Initial details have just been released with the Preliminary Notice of Race now available to prospective teams, outlining the general rules of the next event.
Following the release of the preliminary document, race organisers will continue to consult with key stakeholders over the coming weeks before opening for entries for the next race on December 11, 2018.
Two classes will compete in the 2021 event; the high-performance, foiling, IMOCA 60 class and the one-design VO65 class which produced such close, compelling racing in the last two editions of the race.
Entries in the IMOCA 60 class are competing for the overall race title while crews racing the VO65s will chase the first ever Youth Challenge Trophy, as a majority of the 10 sailors on the boat will need to be under 30 years of age, with a minimum of three sailors under the age of 26.
Every team in the race, in both IMOCA and VO65 classes, will be required to have female sailors on board through various crew configuration options.
“These rules will ensure opportunities for the best athletes in the sport of sailing to take part in our event,” said Richard Brisius, the President of the race organising body. “At the same time, we are opening a wider door for sailors to compete in one of our sport’s pinnacle events earlier in life through the Youth Challenge Trophy.
“We are also committed to further developing the ground-breaking sustainability programme launched in the last edition of the race. Sustainability guidelines will be issued to all teams, stopover cities and stakeholders as we build on the strong foundation laid over the past several years.”
The switch to the foiling IMOCA 60 class adds a high-performance and design aspect to the race after the last two editions of one-design racing, where all boats were identical. This shift means the teams will be pushing the envelope of technology with boats that foil above the water at extremely high speeds.
“Historically, design and performance breakthroughs have been an important component of success in this race since 1973,” said co-President Johan Salén. “The IMOCA 60 class is at the cutting edge of technology for offshore monohulls and the sailors and designers will be chasing every technical advantage they can find.”
As the race evolves to its next iteration its power to inspire is as great as ever.
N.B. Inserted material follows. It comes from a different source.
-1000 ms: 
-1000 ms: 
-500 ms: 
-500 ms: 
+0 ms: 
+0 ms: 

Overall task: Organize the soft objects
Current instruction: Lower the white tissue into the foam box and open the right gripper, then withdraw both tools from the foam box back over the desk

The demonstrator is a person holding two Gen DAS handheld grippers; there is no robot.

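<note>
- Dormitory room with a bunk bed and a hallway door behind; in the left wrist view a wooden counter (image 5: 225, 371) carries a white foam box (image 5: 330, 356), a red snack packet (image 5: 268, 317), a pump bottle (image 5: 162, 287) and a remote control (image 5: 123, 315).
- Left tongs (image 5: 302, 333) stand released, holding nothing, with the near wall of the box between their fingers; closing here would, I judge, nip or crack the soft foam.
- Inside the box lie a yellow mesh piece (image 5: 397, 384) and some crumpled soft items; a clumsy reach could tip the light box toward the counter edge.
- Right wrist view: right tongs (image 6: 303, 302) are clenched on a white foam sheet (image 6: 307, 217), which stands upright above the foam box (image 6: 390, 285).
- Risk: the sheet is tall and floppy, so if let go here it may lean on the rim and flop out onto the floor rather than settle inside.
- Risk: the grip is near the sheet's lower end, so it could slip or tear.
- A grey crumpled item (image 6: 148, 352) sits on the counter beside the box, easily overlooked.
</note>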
“Our sport is unique as our athletes compete not just against each other but the race takes our crews to some of the most remote places in the world,” Brisius noted. “Our sailors place their competitive pride on their line and form life-long bonds through the experiences they share and the challenges they meet together. The athletes in our sport have a determination and belief in each other that transcends sport and speaks to all of us.”
Getting that story off the boat and to the race fans will once again fall to the role of the on board reporter, who will be on each boat, tasked with bringing the story home in video, photos, audio and text.
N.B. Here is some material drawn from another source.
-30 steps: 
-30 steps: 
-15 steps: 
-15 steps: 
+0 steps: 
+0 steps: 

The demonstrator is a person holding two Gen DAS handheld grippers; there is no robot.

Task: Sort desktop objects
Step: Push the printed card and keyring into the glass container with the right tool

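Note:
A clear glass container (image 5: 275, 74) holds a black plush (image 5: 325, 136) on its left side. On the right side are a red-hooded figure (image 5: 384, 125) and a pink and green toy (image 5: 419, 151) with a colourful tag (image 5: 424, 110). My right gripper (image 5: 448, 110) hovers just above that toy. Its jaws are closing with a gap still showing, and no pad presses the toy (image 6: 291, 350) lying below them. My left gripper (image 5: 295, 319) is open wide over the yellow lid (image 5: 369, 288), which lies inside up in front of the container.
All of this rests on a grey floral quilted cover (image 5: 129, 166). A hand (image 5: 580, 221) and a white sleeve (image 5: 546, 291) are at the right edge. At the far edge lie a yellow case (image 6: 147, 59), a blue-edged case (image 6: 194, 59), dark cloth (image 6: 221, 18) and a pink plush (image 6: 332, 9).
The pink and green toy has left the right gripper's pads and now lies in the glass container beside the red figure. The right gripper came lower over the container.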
The release of the first version of the Preliminary Notice of Race is another step in defining the 2021 edition of the race. Consultation with key stakeholders is welcomed before opening for entries in December.
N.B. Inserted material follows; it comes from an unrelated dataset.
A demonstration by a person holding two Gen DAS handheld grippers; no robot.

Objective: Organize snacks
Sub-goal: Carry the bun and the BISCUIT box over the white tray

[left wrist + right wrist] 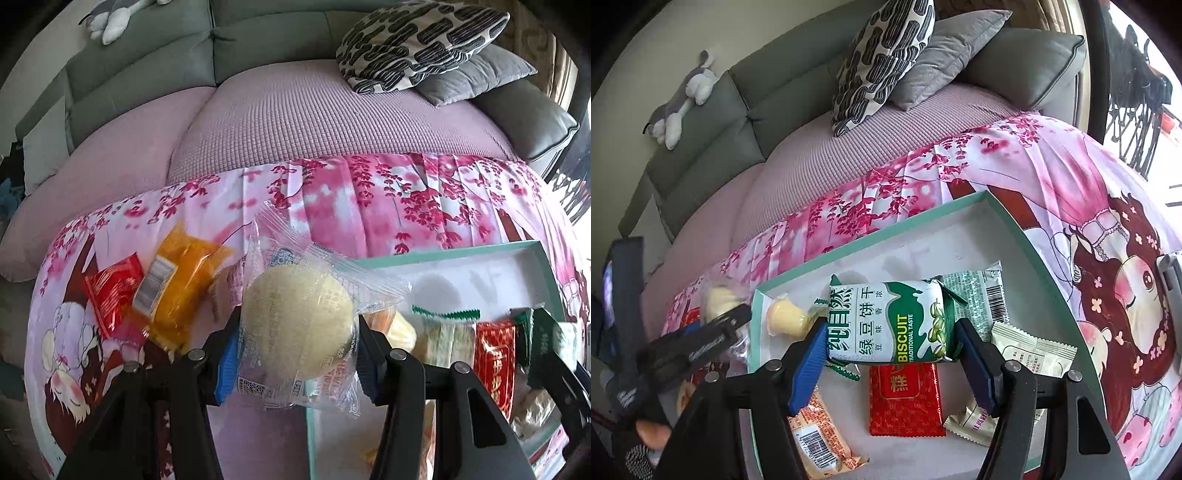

“This marks the first of many steps in our new journey to create a great opportunity for our IMOCA sailors. We look forward to continuing our work with the race organisers to build a fantastic event,” said Antoine Mermod, the President of IMOCA.
Over the coming weeks and months, more information will be released, including details on the race route, the IMOCA class rule for fully crewed races, and new sustainability initiatives that build on the award-winning programme introduced in the last race.